## Task
The answer should be an exact repeat of the stretch of material below from the line containing "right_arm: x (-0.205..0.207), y" through the line containing "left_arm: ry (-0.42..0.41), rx".

## Dataset section

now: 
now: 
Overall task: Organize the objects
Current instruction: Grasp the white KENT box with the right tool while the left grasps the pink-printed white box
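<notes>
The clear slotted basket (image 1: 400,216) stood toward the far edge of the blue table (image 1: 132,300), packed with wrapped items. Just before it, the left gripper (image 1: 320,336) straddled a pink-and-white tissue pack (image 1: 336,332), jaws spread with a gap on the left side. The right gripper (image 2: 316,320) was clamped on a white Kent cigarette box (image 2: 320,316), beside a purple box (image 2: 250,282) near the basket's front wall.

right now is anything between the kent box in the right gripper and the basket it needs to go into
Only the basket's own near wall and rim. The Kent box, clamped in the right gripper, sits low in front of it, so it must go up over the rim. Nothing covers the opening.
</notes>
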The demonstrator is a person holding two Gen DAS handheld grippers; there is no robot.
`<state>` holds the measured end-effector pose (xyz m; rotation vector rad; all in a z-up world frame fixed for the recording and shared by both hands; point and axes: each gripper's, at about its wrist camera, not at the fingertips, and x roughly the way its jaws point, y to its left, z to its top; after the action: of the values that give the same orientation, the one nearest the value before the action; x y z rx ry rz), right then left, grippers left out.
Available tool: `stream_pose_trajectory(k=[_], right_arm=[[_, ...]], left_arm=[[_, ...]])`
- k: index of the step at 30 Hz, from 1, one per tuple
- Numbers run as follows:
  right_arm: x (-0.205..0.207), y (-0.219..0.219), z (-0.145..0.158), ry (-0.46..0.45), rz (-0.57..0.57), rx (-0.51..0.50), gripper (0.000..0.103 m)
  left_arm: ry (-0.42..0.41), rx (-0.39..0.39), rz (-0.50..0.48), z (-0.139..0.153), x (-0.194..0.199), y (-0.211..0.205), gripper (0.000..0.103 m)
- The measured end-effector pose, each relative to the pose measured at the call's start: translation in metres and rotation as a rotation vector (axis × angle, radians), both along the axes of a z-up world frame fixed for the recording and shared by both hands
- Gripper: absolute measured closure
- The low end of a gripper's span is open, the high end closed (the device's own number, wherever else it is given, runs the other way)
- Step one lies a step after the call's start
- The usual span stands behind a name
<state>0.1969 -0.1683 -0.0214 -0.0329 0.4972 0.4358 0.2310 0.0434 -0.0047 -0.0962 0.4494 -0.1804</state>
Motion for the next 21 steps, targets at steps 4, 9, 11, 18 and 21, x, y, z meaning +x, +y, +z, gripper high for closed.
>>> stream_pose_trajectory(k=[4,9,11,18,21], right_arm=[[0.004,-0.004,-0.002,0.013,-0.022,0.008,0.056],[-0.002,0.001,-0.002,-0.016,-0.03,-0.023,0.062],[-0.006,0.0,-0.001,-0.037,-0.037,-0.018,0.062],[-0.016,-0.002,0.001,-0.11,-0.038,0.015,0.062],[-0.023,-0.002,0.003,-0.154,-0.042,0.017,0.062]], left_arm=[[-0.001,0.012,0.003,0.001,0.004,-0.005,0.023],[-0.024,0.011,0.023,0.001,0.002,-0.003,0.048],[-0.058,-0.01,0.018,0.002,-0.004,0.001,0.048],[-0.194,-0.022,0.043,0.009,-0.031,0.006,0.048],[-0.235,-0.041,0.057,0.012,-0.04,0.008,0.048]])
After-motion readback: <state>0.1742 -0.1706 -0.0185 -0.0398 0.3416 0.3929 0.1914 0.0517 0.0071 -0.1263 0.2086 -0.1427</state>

## Exercise solution
  right_arm: x (-0.205..0.207), y (-0.219..0.219), z (-0.145..0.158), ry (-0.46..0.45), rz (-0.57..0.57), rx (-0.51..0.50), gripper (0.000..0.103 m)
  left_arm: ry (-0.42..0.41), rx (-0.39..0.39), rz (-0.50..0.48), z (-0.139..0.153), x (-0.194..0.199), y (-0.211..0.205), gripper (0.000..0.103 m)

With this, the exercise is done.